私のパート先の駐車場は、ちょっとした高台にあるため、
隣の建物の3階か4階部分がちょうど その駐車場の横に見える位置にあります。
となりの建物はマンションのようにみえて、ほどよいベランダもあるので、
いつかだれかがベランダにでて、目があうかな?とか
思っていたのですが、
何度そこを通っても誰かがベランダにいることはなく、
洗濯物が干されるとかいうこともありませんでした。
それでも、なんどもそちらをみているうちに、
ある部屋のカーテンの奥に誰かがいることに気付きました。
おばあさんがベッドにこしかけ、同じ方向をいつもむいています。
テレビ📺をみているのかな?
と気づき、それ以降、その特定の部屋に興味を持ち、
いつもそこを気にしてみていました。
すると、かなりの頻度でおばあさんがベッドにこしかけ、📺らしきものをみているらしい
様子を見ることができました。
あ、今日もテレビみてる。
ただ、いつも同じ格好をしているので、心配になりはじめ、そのうち、
そのおばあさんが こちらをみてくれないかな?とか思い始めました。
でも何度そこにいっても、おばあさんがこちらをみることはありませんでした。
今になって気づいたのですが、
実は、その建物は、
マンションではなく、
特別養護老人ホームでした。
特別養護老人ホームとは、生活の上でなにかしらのサポートが必要となった人が
生活の場として、住んでいるところで、
おそらくそのおばあさんも そこを生活の場として、暮らしていたんだと思います。
カーテン越しなので、おばあさんかどうか、実はそれすらもわからないのですが、
どうしても体の大きさや、座っているかんじからおばあさんだと思い、
いつもテレビばかりみていて、大丈夫かなと思っていました。
で、今になって、少し、調べてみると、そのような施設では、
転落とかを防止するため、
ベランダにでることはもちろん、窓の開閉も 気を付けているみたいですね。
自由に窓を開けられるかどうかも あやしいです。
でも、それは危険を回避するためであり、必要なことなので、仕方ないのですが、
それがあのおばあさんがこちらを一度も見てくれなかった理由なのかもしれないな。
とちょっとさみしい気持ちになりました。
一度でも 目があったら、
じゃあ、なにかするかというと、それはわからないのですが、
その時、もし目があったら、どうしたんでしょうね。
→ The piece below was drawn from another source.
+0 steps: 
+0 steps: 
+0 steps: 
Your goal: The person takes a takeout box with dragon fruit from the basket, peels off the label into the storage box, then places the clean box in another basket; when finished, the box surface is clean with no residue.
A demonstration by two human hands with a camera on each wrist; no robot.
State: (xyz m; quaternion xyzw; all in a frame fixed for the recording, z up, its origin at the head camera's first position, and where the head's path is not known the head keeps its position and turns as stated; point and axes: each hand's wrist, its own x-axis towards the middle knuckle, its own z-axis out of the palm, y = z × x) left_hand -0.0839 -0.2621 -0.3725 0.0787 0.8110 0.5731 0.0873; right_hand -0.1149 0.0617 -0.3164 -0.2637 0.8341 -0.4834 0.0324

お辞儀したのかな?手をふったかな?
(自分のことですが、よくわからないです)
私は最近忙しくて、ちょっと余裕をなくしていたこともあり、
しばらく、そちらをみていなかったことに気付き、
部屋を探すと、もうどの部屋かわからなくなってしまいました。
というのも おばあさんがいないのです。
どの部屋もカーテンしかみえなくて、誰かがその奥にいる気配がしなくなったのです。
ちょっとさみしいです。
おばあさんがいなくなった時期に自分が気づけなかったことに、なんだかどうしようもなく、
複雑な気持ちです。
特別養護老人ホーム。もっといろんな人が気軽にいけて、
交流できたら、いいんでしょうね。
私、絵を描くのがまあまあすきなのですが、
いつかボランティアで中に入り、
へたうまな絵をかいて、おばあさんたちにも 描いてみて、といって、
お互いに描いた絵をみて、笑い合えたら、楽しいだろうな。と思います。